State hits funding jackpot

State hits funding jackpot

Tuesday, November 20, 2007

Much is being made of it, as well it should be. The $12 billion that Congress approved earlier this month marks perhaps the most significant funding for Louisiana since it was purchased for $15 million in 1803.

The state’s D.C. jackpot includes:

• an additional $3 billion for the Road Home program that will compensate nearly all eligible housing grant applicants;

• $7 billion in coastal restoration and hurricane protection projects—the most received by any state—from the override of the president’s veto of the $23 billion Water Resources Development Act;

• for lagniappe, $2 billion in military projects from a defense spending bill.

Not all the checks are in the mail yet. The water projects are authorized but the money must still be appropriated in separate bills—and the work will take years to complete. Besides levee improvements in the New Orleans area, the bill contains $1.9 billion as a down payment on coastal restoration and $886 million for a 72-mile system of levees and locks to protect nearly defenseless Terrebonne and lower Lafourche parishes from future storms and flooding.

The Road Home funds, on the other hand, are practically in the bank, as soon as President Bush signs the measure on which the state’s money is hitchhiking, the “must-pass” resolution to continue government operations for another month.

The last leg on the Road Home map is for Congress to resolve the state’s dispute with FEMA by allowing $1.2 billion in hazard mitigation money to be used for housing grants.

With that, Louisiana finally will get its fair share of hurricane relief, proportionate to the damage inflicted on Gulf Coast states from the 2005 storms. The congressional action should also answer the critics, some in-state, who labeled as “whining” and “ungrateful” the persistence of Gov. Kathleen Blanco and the state’s congressional delegation in pushing the federal government to fulfill the promises Bush made in Jackson Square.
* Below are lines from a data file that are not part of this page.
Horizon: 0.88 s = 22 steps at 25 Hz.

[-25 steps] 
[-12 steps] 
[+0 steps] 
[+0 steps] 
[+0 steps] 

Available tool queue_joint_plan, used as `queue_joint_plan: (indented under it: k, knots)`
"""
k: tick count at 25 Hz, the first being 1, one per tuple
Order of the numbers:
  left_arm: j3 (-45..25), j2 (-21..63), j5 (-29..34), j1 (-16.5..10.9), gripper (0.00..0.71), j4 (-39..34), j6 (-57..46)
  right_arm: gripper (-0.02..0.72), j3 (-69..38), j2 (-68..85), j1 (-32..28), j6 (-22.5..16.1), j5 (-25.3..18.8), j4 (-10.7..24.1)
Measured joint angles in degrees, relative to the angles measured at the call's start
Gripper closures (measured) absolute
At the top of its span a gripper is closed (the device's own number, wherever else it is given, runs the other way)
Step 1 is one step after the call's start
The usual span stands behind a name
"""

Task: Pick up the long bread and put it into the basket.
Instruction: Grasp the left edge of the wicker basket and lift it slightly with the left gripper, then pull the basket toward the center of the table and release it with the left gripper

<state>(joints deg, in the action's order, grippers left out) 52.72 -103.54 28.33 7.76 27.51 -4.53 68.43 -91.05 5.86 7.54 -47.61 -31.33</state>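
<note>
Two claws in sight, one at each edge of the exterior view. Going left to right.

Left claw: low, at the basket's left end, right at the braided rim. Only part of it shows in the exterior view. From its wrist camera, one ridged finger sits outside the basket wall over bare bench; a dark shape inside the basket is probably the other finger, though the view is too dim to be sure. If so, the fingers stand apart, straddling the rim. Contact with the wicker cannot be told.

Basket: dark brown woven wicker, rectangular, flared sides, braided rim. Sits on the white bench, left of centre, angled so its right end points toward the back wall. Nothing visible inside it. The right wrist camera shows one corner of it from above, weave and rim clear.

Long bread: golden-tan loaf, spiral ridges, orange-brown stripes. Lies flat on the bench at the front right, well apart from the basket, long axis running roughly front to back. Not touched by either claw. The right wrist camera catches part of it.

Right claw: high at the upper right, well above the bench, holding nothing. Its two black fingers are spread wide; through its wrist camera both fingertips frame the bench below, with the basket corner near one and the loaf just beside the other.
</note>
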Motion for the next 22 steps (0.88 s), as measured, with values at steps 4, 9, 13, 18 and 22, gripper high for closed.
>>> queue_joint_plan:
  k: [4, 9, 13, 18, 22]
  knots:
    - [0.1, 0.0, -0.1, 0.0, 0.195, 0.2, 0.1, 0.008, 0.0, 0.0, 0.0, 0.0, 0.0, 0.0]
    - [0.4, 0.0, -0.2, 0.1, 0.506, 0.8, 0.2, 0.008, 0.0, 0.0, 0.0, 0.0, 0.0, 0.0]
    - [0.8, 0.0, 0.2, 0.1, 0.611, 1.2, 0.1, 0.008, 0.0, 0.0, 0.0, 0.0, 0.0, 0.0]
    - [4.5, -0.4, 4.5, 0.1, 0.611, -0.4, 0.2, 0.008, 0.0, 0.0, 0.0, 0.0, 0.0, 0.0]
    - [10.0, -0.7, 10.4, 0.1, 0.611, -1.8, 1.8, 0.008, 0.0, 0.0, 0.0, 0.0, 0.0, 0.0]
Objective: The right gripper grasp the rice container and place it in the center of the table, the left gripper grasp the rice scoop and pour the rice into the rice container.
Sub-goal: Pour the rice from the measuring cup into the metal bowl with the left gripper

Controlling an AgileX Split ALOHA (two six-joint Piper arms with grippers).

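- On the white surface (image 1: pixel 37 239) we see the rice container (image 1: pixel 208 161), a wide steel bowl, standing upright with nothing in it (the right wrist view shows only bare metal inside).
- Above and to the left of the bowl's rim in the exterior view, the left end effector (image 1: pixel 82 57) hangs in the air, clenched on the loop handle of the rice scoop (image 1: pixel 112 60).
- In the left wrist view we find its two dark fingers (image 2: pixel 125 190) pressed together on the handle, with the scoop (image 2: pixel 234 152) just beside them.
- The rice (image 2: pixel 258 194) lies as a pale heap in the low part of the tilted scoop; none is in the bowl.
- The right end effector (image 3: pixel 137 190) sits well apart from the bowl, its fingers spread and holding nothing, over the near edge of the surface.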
As huge as the water bill override was, it was not unexpected. The happy shocker was the Road Home $3 billion. The governor was not all that confident the added funding would come through before the program ran out of money in December and she left office in January, with up to 50,000 damaged-property owners still in limbo.

Unknown at the time was that Sen. Mary Landrieu, a member of the Appropriations Committee, was in secret negotiations with the chairman, Sen. Robert Byrd, D-W.Va., and influential member Sen. Patty Murray, D-Wash. It was critical not only to attach the Road Home money to a bill sure to be passed and signed, but also, said Landrieu’s press secretary, Adam Sharp, “to have the element of surprise, so it would go in before people would have a strategy to block it.”

The press secretary only elaborated by saying unnamed Republicans might cause interference, if only to delay the funding in order to horn in on the credit. In a town where taking credit is half the race, Landrieu’s office made the announcement within minutes of negotiators agreeing to include the funds.

Sen. David Vitter, who has sparred recently with Landrieu over judicial appointments and public housing, quickly closed ranks by calling upon his GOP colleagues not to stall the Road Home money. For his part, Vitter laid claim to getting commitments from 21 of the 34 Republican senators who joined Democrats in overriding the president’s veto of the water bill.

Yet the big political winner is Landrieu, which is no accident on the part of leading Senate Democrats. Widely regarded as her party’s most vulnerable senator up for re-election next year, she is somewhat armored by last week’s bonanza. It complements her work on offshore revenue sharing in the 2006 energy bill, which passed when Republicans controlled Congress.

Still, in the larger part of the state that is beyond the hurricane zone, Road Home completion and levee upgrades are nice concepts but have no direct impact on voters’ lives and, thus, Landrieu’s political fortunes. As usual, she will have to battle to survive.

Before then, politics aside, a major bipartisan effort by the current and the future governor and the congressional delegation is still required to complete and secure funding for the recovery, hurricane protection and coastal restoration. Resume whining.